ジルは僕を突き飛ばすと、馬乗りになり、下半身に手を伸ばす。尿を漏らしたお陰で、湿っている制服。ああ、嫌なことを思い出した。
かちゃかちゃ。
ベルトを外す音が聞こえて、思わず、声を上げる。
無意識に、声は、震えていた。

「ジル、止め、て」
「だーめ。ねぇ、充葉ぁ」
「嫌だ。もう、本当に、止めろよ。なぁ、ジル。おかしいよ」
「可笑しくないよぉ充葉ぁん。これも、実験の一つだよぉ」
「実験?」
「そう、実験だよぉ。初めに言ったでしょう。試させてねぇって。オレ、勃起するの初めてだからさぁ。ねぇ、充葉には勃つんだよぉ。ふふ、凄いよねぇ」
「じ、る」
「だからぁ、これも、已む負えないことんんだよぉ」

なんだそれ、全部、お前の都合じゃないか。と思ったのに、口からは出ることがなかった。

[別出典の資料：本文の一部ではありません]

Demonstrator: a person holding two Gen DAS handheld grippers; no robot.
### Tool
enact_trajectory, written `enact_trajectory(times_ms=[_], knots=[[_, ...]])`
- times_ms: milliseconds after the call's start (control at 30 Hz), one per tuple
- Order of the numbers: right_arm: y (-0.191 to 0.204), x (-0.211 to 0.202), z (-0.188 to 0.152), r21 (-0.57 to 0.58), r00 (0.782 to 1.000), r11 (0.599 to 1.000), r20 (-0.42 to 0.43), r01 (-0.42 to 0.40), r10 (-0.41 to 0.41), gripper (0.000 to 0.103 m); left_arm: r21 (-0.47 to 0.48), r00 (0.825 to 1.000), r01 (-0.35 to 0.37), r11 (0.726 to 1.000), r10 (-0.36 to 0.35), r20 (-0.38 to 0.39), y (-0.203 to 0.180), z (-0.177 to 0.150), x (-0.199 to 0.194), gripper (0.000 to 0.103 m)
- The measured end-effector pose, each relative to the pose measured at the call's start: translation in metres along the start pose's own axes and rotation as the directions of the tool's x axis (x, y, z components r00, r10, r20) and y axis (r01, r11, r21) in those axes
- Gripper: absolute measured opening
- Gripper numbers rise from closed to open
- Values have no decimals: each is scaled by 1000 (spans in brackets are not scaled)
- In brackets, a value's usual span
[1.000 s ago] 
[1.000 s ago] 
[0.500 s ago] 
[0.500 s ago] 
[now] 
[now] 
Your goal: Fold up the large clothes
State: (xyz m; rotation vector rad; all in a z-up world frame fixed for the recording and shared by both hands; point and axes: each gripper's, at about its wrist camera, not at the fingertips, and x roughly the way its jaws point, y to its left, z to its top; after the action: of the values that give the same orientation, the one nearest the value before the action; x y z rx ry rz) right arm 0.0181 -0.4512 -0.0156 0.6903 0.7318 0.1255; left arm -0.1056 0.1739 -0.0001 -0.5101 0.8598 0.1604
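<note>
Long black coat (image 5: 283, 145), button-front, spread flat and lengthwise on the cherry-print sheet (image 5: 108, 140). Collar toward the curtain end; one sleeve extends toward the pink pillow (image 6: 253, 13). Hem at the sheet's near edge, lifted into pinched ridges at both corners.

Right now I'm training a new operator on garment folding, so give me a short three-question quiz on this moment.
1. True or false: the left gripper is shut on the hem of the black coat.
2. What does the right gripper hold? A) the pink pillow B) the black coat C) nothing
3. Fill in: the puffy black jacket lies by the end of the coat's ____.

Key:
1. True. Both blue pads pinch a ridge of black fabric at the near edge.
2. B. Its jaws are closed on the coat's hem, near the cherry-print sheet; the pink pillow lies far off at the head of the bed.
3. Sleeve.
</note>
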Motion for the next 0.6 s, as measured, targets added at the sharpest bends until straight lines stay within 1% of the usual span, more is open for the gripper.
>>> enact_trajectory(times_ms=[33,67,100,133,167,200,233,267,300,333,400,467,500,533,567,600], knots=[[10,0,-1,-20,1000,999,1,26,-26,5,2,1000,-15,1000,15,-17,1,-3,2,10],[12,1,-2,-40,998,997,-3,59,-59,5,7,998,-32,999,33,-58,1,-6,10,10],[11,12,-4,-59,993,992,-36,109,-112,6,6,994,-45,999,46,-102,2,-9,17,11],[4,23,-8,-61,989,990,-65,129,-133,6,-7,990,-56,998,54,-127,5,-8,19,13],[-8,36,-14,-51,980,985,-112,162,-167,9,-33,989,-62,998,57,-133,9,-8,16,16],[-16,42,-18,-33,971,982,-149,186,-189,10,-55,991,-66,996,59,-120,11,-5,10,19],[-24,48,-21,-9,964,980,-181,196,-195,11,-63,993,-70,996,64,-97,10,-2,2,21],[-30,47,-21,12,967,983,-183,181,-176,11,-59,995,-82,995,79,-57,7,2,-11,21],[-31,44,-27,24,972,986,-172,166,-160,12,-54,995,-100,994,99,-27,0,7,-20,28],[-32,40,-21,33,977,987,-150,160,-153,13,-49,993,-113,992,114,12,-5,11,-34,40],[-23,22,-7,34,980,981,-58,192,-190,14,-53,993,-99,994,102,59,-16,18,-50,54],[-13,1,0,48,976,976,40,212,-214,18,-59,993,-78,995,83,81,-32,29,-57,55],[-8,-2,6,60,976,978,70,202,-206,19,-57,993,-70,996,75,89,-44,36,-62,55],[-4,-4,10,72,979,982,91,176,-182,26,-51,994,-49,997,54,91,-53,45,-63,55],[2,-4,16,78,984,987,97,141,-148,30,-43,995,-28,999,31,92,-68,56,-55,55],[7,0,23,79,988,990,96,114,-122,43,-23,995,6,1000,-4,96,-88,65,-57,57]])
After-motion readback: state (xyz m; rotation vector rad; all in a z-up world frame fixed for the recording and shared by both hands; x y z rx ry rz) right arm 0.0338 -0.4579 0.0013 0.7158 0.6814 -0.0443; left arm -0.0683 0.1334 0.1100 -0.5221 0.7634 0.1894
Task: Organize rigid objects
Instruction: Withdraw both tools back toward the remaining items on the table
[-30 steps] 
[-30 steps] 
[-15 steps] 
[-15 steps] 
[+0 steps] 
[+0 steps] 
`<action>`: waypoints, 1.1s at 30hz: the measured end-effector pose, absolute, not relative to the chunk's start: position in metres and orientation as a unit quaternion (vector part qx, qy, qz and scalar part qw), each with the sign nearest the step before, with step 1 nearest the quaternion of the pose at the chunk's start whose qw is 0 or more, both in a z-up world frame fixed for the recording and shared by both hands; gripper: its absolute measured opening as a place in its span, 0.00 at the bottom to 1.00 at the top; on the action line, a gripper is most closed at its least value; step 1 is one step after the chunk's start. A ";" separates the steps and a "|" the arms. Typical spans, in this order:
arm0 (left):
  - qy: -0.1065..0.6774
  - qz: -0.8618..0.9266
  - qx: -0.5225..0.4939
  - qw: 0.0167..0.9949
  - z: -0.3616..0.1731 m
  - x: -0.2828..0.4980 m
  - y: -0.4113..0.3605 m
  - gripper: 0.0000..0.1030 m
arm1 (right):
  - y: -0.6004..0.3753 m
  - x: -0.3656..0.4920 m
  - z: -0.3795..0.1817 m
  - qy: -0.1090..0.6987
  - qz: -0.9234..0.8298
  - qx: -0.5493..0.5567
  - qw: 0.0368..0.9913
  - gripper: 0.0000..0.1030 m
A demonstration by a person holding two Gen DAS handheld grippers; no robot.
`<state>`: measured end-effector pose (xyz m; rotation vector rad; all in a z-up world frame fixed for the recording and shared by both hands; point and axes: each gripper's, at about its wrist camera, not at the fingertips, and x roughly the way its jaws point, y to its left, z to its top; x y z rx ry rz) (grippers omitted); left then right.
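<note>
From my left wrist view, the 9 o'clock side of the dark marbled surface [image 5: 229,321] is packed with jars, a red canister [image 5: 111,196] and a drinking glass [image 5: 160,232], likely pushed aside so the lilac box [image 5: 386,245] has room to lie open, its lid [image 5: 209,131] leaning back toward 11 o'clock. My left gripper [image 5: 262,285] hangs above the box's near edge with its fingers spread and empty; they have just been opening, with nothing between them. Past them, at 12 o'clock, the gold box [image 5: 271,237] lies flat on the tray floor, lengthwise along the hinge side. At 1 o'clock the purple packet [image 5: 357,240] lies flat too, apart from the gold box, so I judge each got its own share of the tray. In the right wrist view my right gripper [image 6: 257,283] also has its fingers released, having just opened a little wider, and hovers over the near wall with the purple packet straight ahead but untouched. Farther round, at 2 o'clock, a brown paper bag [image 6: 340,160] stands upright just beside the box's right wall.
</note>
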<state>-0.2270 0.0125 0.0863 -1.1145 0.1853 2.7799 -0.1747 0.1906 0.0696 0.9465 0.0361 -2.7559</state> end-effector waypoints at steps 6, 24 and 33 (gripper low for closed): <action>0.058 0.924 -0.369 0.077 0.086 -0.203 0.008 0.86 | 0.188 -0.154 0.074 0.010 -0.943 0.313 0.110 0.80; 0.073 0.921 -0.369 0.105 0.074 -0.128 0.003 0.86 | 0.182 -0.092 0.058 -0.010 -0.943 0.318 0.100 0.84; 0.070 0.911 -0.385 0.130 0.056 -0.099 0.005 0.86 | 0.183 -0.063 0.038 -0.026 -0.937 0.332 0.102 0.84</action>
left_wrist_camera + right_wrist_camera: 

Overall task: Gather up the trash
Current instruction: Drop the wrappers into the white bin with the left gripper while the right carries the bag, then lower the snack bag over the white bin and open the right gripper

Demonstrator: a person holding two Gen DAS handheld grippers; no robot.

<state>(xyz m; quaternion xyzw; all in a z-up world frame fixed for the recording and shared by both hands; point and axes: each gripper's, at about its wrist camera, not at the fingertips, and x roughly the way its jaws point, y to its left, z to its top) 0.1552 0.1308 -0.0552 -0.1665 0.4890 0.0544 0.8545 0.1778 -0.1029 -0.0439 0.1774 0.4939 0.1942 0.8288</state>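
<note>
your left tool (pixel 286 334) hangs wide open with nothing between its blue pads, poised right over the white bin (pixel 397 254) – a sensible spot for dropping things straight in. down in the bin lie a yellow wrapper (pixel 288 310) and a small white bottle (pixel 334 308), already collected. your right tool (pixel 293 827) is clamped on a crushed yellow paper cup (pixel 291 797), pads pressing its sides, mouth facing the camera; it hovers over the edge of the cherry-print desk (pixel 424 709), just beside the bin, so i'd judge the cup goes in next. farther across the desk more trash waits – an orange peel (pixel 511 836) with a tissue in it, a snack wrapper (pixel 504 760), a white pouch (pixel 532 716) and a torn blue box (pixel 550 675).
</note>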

已む負えない、仕方ない、しょうがない、そう並べられると、納得せざる負えない感覚が押し寄せるけど、違う、と首を振る。
あるのは恐怖だった。
ジルに対する恐怖だけじゃない。
この行為を仕方ないと受け入れてしまいかねない自分への恐怖や、胸の中で蟠る、溺れてしまうかもしれない感情への恐怖が全部一体化して、身体の震えも涙も壊れてしまったかのように止まらない。
抵抗を見せ、脚をバタつかせ、縛られた腕を揺するけど、意味のないことだった。

「いや、だ」
「嫌、ばっかりだねぇ、充葉ぁん。充葉らしいけどねぇ」
「本当に、嫌、だ」
「大丈夫だからねぇ。あんまり煩いとズボン破るよぉ。嫌でしょう、充葉。今日、体育もなかったから、ジャージもないから。下半身、下着だけで帰るのぉ」
「っ――」
「そう、静かにしていてねぇ」

ベルトは外され、ズボンのファスナーを下ろされる。ジジジと耳障りな音が聞こえ、目を閉じるけど、ちゃんと見ているよう命令口調で述べられた。